Nelson has been working with Ascension Lourdes Hospital to convert a former two-story, 150,000-sf Sears store in the Oakdale Mall in Johnson City, N.Y. The 75,000-sf second floor would devote 40,000 sf to clinical space, with the remaining square footage on that floor used for offices and a microbrewery. The ground floor would include a 38,000-sf wellness center and 12,000 sf for sports medicine.
McCarthy says that when developers and healthcare owner-operators are considering a retail-to-healthcare option, location is their top priority. “Is the building visible, knowable, and accessible? When it’s converted, will it have the look and feel of a healthcare center?”
McCarthy notes that vacant big-box retail stores have high bays, so there’s plenty of room for new mechanical installations and dropped ceilings.
“You wouldn’t have to cut up many of the fixed elements,” like walls, McCarthy says. What would need to be added, however, are plumbing and drainage.
A new level for one-stop shopping
Another reason why this retail-to-healthcare trend makes sense: it’s consumer driven. Having a healthcare facility in a mall or strip center where people go for other things like clothing, jewelry, food, or personal services offers another level of convenience, say AEC firms.
“Systems are looking at retail space because consumers like the one-stop-shop aspect,” says Al Thompson, Managing Executive and Studio Director for TPG Architecture in Melville, N.Y.
Thompson says his firm is seeing retail-to-healthcare conversions in New Jersey, Long Island, and Westchester, especially for systems looking to provide out-patient ambulatory services. For example, an outpatient campus for Northwell Health in River-head, N.Y., is converting a former PC Richard & Son consumer electronics and appliance store across the street from the hospital into a 7,700-sf healthcare facility with IV beds for oncology, a pharmacy, and other services. This facility was scheduled to open in January 2021.
While conversion costs vary based on location, the condition and size of the building, and other factors, turning a retail store into a healthcare facility with operating rooms can run $600,000 to $800,000, estimates FCA’s McCarthy. A conversion to a general practitioner’s office might run up to $200,000.
Nelson’s Earl estimates that conversion costs average between $130 and $150 per sf.
AEC firms that have tackled retail-to-healthcare projects say the biggest expense is modifying the space to get its operating systems up to healthcare standards in terms of plumbing, HVAC, and indoor air quality. “The good news is that many retail stores have their own HVAC systems,” says Helen Herrick, New York Studio Director for MBH Architects.
Her firm has worked with Align Technology—the manufacturer of 3D digital scanners and clear teeth aligners that markets its orthodontic treatments under the Invisalign brand—to adapt various mall spaces for Invisalign’s offices and showrooms.

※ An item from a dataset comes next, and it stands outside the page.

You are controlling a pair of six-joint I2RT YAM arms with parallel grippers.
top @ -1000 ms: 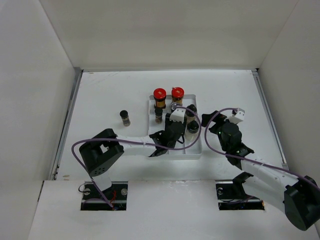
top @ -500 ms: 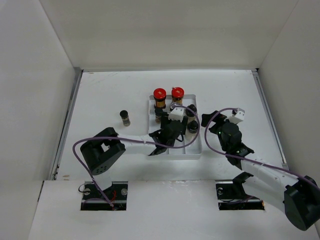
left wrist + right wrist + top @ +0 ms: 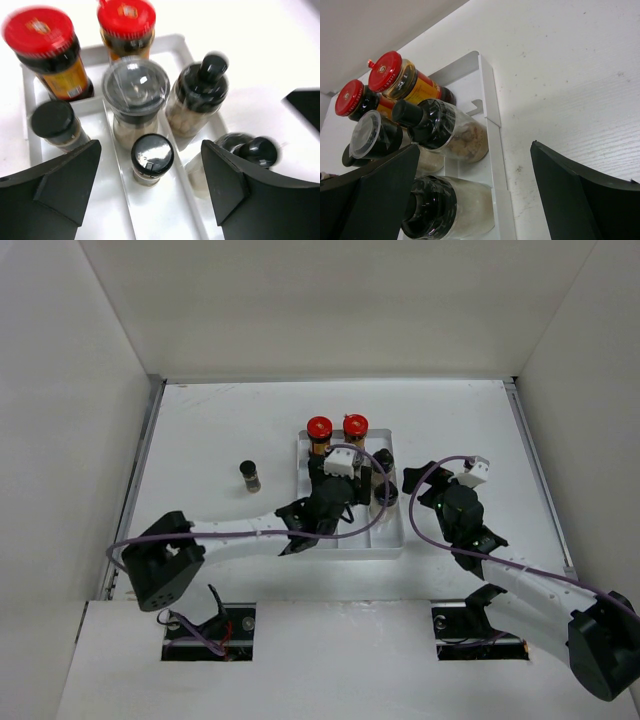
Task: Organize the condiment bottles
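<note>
Amber red-lidded jars (image 3: 47, 55), black-capped beige-filled bottles (image 3: 192, 107), upright in tray (image 3: 160, 215)

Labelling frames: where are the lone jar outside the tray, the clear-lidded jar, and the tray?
lone jar (image 3: 250, 476), top view, body.
clear-lidded jar (image 3: 136, 87), left wrist view, lid centre.
tray (image 3: 160, 215), left wrist view, bare floor.

One amber jar (image 3: 60, 75) and its neighbour (image 3: 127, 37) carry bright red lids with a small yellowish mark, over dark contents and orange-yellow labels; the clear-lidded jar (image 3: 136, 95) shows a black collar above beige filling; the knob-topped bottle (image 3: 197, 100) is black on top and beige below. The small jar (image 3: 152, 157) has a glossy black cap; the divided tray (image 3: 167, 217) is white; the lone jar (image 3: 250, 476) is black-capped and dark brown on the white table (image 3: 220, 420); the cable (image 3: 411, 492) is purple.
</note>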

MBH has also come up with a conceptual design for a dentist’s office in a shopping mall, although Herrick says this project is on hold.

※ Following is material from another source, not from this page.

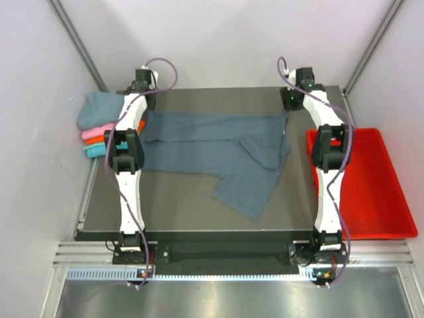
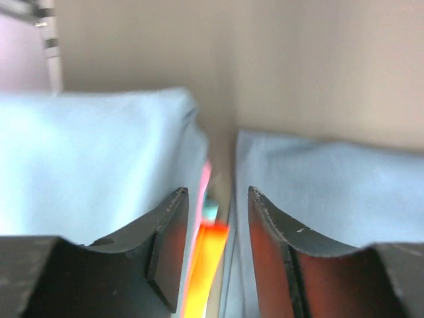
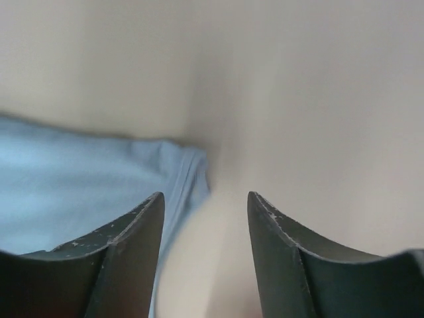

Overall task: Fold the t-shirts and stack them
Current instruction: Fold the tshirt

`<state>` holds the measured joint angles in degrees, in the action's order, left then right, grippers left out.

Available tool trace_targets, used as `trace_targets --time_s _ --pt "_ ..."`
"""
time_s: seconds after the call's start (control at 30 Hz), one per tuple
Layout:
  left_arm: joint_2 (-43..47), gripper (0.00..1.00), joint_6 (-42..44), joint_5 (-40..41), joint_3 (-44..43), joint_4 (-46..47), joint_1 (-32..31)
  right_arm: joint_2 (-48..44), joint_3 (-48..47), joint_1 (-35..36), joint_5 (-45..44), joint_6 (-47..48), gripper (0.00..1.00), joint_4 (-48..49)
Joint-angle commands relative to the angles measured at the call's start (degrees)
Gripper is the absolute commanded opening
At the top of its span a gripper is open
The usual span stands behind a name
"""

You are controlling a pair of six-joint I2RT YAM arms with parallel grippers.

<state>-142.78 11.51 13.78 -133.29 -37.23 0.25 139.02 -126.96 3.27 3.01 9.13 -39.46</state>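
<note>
A slate blue-grey t-shirt (image 1: 212, 142) lies spread on the dark table (image 1: 179, 212), its near right part folded over at an angle. At the far left lies a stack of folded t-shirts: dusty teal (image 1: 99, 109) on top, then pink (image 1: 93, 134), orange (image 1: 97, 142) and turquoise (image 1: 95, 151). My left gripper (image 1: 147, 101) is open at the shirt's far left corner. In the left wrist view (image 2: 218, 199) the teal shirt (image 2: 86, 159) is on the left, the slate shirt (image 2: 331, 185) on the right, and the orange edge (image 2: 209, 258) between the fingers. My right gripper (image 1: 289, 104) is open at the far right corner; the right wrist view (image 3: 205, 199) shows the cloth edge (image 3: 86, 185) beside its left finger.
A red plastic tray (image 1: 391, 199) stands off the table's right edge. White walls close in the back and both sides. The stack overhangs the table's far left edge.
</note>
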Motion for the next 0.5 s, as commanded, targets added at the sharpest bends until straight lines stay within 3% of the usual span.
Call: trace_targets --time_s 0.0,0.13,0.23,0.37,0.47 --pt "16.7 0.47 -3.6 -1.3 4.4 -0.6 -0.1 -16.3 2.1 2.1 -2.4 3.7 0.54 3.9" --pt "26.5 0.48 -4.1 -10.4 16.9 -6.0 -0.1 -29.9 14.8 6.5 1.3 10.5 0.61 4.9" --pt "29.2 0.46 -4.9 -10.7 26.5 -8.9 0.0 -34.8 20.7 10.6 7.6 15.4 0.61 1.2" --pt "30.0 0.45 -6.5 -10.9 34.4 -9.7 0.4 -35.4 22.7 14.7 11.1 10.8 0.61 -3.1" --pt "28.3 0.45 -6.6 -13.5 34.6 -9.9 1.6 -34.9 22.7 15.7 12.2 8.0 0.61 -4.6"
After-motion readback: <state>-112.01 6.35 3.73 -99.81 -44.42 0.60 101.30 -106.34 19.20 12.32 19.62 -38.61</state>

Herrick observes that some mall owners may not be enthusiastic about having healthcare providers as tenants because healthcare facilities generally don’t have the kind of ambiance that draws shoppers. “Healthcare has to up its game” and move away from plain-vanilla presentations, she says.
Another concern is competition: healthcare isn’t the only sector that covets vacant retail space. But Earl doesn’t think this is a problem; he points to the Exton (Pa.) Square Mall that has 30,000 sf of healthcare services next to entertainment-gaming space.
“There’s enough empty retail space for every-one,” he says.